[![Open In Colab](https://colab.research.google.com/assets/colab-badge.svg)](https://colab.research.google.com/github/crunchdao/quickstarters/blob/master/competitions/structural-break/quickstarters/baseline/baseline.ipynb)

![Banner](https://raw.githubusercontent.com/crunchdao/quickstarters/refs/heads/master/competitions/structural-break/assets/banner.webp)

# ADIA Lab Structural Break Challenge

## Challenge Overview

Welcome to the ADIA Lab Structural Break Challenge! In this challenge, you will analyze univariate time series data to determine whether a structural break has occurred at a specified boundary point.

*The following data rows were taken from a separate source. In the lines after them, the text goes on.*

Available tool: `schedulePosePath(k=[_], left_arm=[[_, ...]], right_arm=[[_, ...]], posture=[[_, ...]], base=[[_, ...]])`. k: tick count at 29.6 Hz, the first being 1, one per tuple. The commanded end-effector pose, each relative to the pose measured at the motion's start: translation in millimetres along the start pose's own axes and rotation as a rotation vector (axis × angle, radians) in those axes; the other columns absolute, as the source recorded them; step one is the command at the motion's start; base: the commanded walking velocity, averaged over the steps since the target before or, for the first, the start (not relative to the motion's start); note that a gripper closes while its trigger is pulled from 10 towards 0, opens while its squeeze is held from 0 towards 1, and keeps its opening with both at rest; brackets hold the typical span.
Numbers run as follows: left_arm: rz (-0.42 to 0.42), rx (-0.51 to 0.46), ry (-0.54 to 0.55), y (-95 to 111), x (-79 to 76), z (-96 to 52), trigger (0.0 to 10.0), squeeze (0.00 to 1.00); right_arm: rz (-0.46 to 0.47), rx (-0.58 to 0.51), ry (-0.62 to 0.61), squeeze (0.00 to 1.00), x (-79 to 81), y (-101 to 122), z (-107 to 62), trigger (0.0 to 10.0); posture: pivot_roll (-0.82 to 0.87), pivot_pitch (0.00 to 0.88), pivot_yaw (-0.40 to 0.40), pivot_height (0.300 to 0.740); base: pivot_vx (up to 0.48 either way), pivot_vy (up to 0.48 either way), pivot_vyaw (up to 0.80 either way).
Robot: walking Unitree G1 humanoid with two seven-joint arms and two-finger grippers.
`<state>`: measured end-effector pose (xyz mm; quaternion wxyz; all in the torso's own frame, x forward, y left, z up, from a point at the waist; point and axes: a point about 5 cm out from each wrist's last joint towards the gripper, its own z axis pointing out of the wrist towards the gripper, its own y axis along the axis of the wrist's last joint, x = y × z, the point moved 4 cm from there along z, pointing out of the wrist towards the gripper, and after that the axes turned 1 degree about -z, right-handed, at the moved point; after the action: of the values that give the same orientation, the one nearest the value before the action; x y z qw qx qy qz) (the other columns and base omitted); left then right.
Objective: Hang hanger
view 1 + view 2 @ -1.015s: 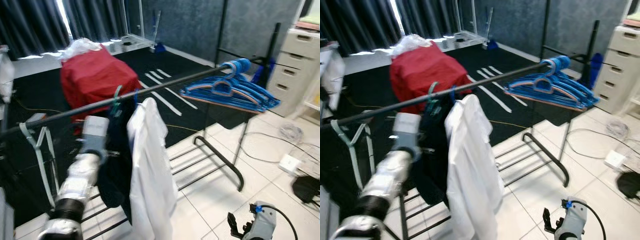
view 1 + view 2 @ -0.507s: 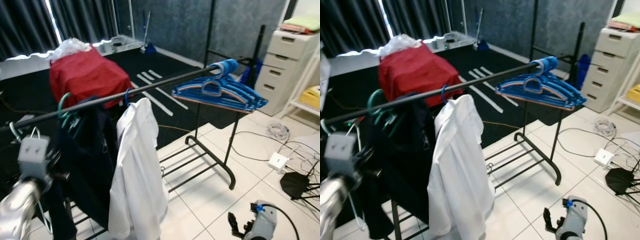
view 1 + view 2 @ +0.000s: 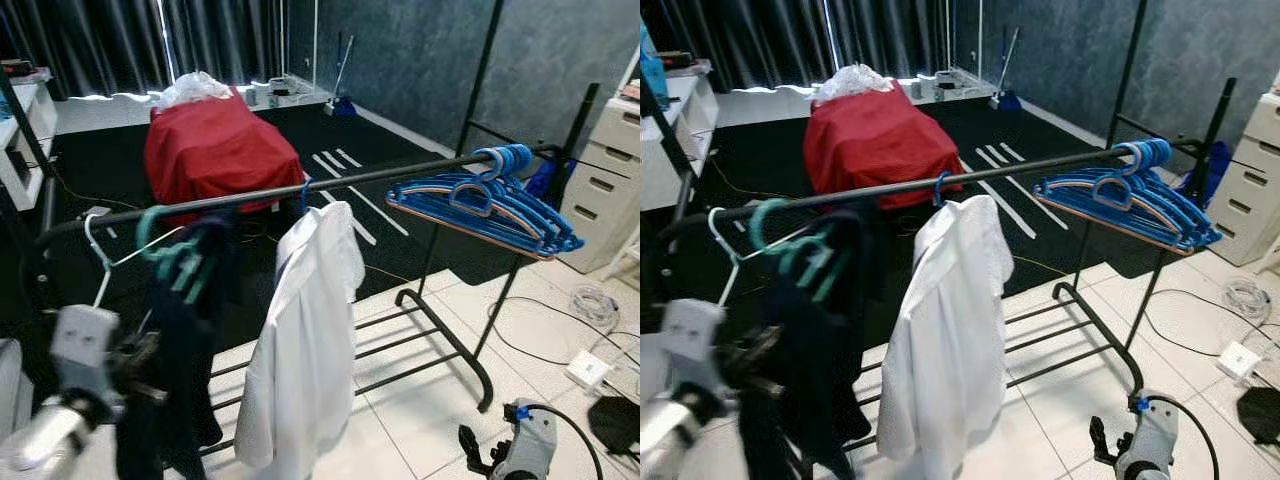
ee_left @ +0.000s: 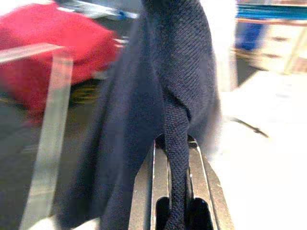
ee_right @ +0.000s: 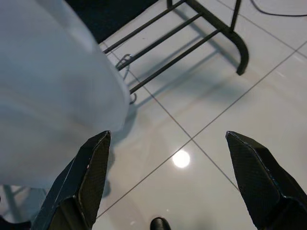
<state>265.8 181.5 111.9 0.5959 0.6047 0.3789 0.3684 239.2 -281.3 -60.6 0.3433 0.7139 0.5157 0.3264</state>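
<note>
I see the teal hanger [image 3: 170, 255] hooked on the black rail [image 3: 260, 193], carrying a dark navy garment [image 3: 175, 370] toward the rail's left end. A thin white hanger [image 3: 100, 262] hangs just left of it. To its right a white shirt [image 3: 305, 340] hangs from a blue hook, and well along the rail a bundle of blue hangers [image 3: 495, 200] sits near the far post. My left pincer [image 4: 177, 201] is low at the left, fingers clamped on a fold of the navy fabric. My right pincer [image 5: 177, 187] hangs low over the tiled floor [image 5: 216, 134], fingers spread wide, holding nothing. Behind the rack a red cover [image 3: 215, 150] drapes something on the dark carpet.
</note>
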Motion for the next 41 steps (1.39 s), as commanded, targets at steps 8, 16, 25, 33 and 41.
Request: schedulePosePath(k=[8,16,25,33,41], left_arm=[[-0.048,-0.016,-0.168,-1.2,-36.9,21.4,10.0,0.00],[-0.053,0.027,-0.056,-17.0,-19.4,39.6,10.0,0.00],[-0.017,-0.028,-0.139,2.6,-30.4,66.5,10.0,0.00],[0.134,-0.113,-0.126,50.5,4.3,68.3,10.0,0.00],[0.224,-0.200,-0.194,92.4,3.7,60.9,10.0,0.00]], right_arm=[[0.001,0.023,-0.001,0.00,-2.2,-3.1,-0.5,10.0],[-0.058,0.009,0.025,0.00,3.2,4.8,3.0,10.0],[-0.277,-0.120,0.273,0.00,29.9,61.0,11.7,10.0],[-0.258,-0.491,0.376,0.00,43.6,173.7,-8.9,10.0],[-0.035,-0.732,0.378,0.00,64.6,236.3,-29.7,10.0]], posture=[[-0.03,0.000,-0.047,0.740],[-0.03,0.000,-0.046,0.740],[-0.05,0.000,-0.026,0.740],[-0.07,0.000,0.002,0.740],[-0.06,0.000,0.007,0.740]], base=[[-0.396,0.000,0.00],[-0.396,0.000,0.00],[-0.377,0.000,0.00],[-0.323,0.000,0.00],[0.000,0.000,0.00]])
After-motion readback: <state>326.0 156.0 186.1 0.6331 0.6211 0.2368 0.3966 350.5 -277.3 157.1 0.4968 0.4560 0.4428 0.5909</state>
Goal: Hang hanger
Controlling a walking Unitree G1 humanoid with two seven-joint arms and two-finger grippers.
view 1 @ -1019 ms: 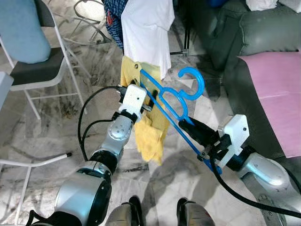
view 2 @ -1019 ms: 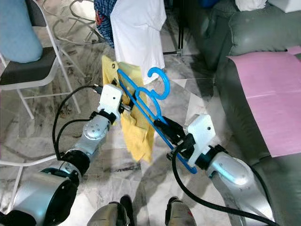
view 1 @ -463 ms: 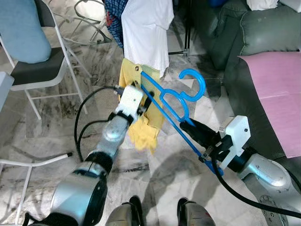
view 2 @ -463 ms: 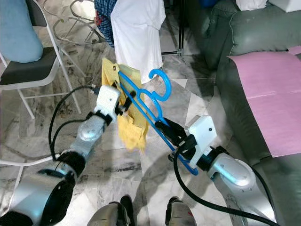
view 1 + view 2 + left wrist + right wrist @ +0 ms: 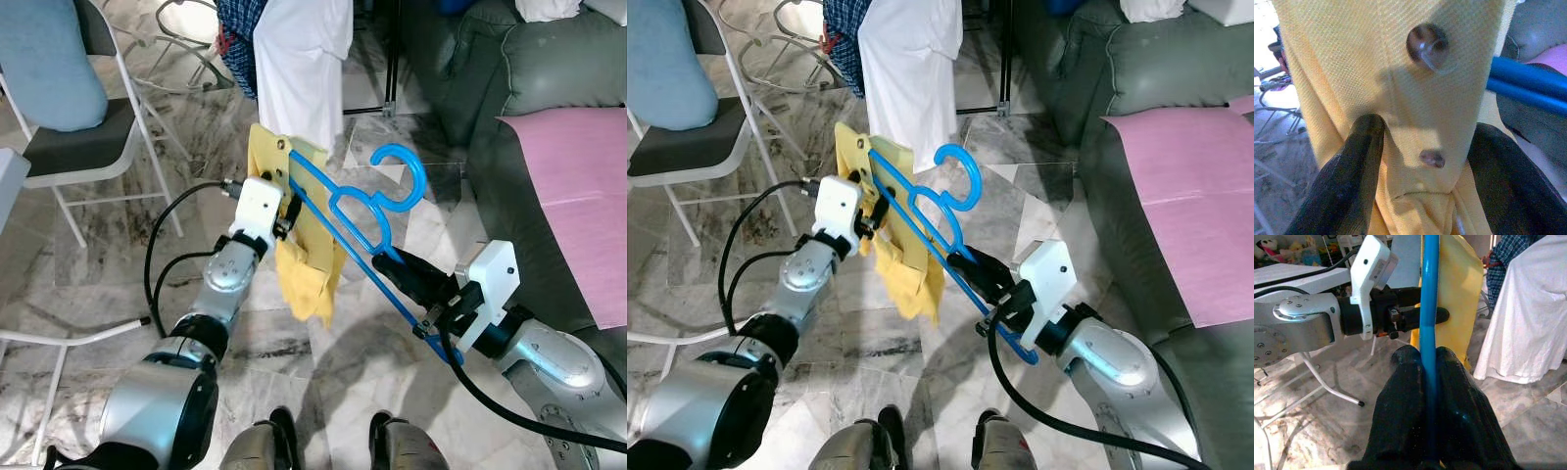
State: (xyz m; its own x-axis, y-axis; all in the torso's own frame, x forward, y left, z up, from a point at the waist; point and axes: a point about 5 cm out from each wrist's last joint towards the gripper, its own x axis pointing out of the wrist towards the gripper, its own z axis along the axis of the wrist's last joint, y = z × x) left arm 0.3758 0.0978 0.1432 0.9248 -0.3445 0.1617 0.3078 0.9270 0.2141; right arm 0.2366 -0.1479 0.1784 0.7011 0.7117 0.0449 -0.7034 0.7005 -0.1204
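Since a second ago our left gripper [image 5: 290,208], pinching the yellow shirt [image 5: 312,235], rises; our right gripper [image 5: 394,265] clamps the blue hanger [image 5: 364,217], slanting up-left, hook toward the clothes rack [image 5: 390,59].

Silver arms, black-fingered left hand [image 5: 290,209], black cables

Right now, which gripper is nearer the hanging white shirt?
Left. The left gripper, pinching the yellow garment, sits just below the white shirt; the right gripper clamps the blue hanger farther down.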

### What is a Structural Break?

A structural break occurs when the process governing the data generation changes at a certain point in time. These changes can be subtle or dramatic, and detecting them accurately is crucial across various domains such as climatology, industrial monitoring, finance, and healthcare.

![Structural Break Example](https://raw.githubusercontent.com/crunchdao/competitions/refs/heads/master/competitions/structural-break/quickstarters/baseline/images/example.png)

### Your Task

For each time series in the test set, you need to predict a score between `0` and `1`:
- Values closer to `0` indicate no structural break at the specified boundary point;
- Values closer to `1` indicate a structural break did occur.

### Evaluation Metric

The evaluation metric is [ROC AUC (Area Under the Receiver Operating Characteristic Curve)](https://scikit-learn.org/stable/modules/generated/sklearn.metrics.roc_auc_score.html), which measures the performance of detection algorithms regardless of their specific calibration.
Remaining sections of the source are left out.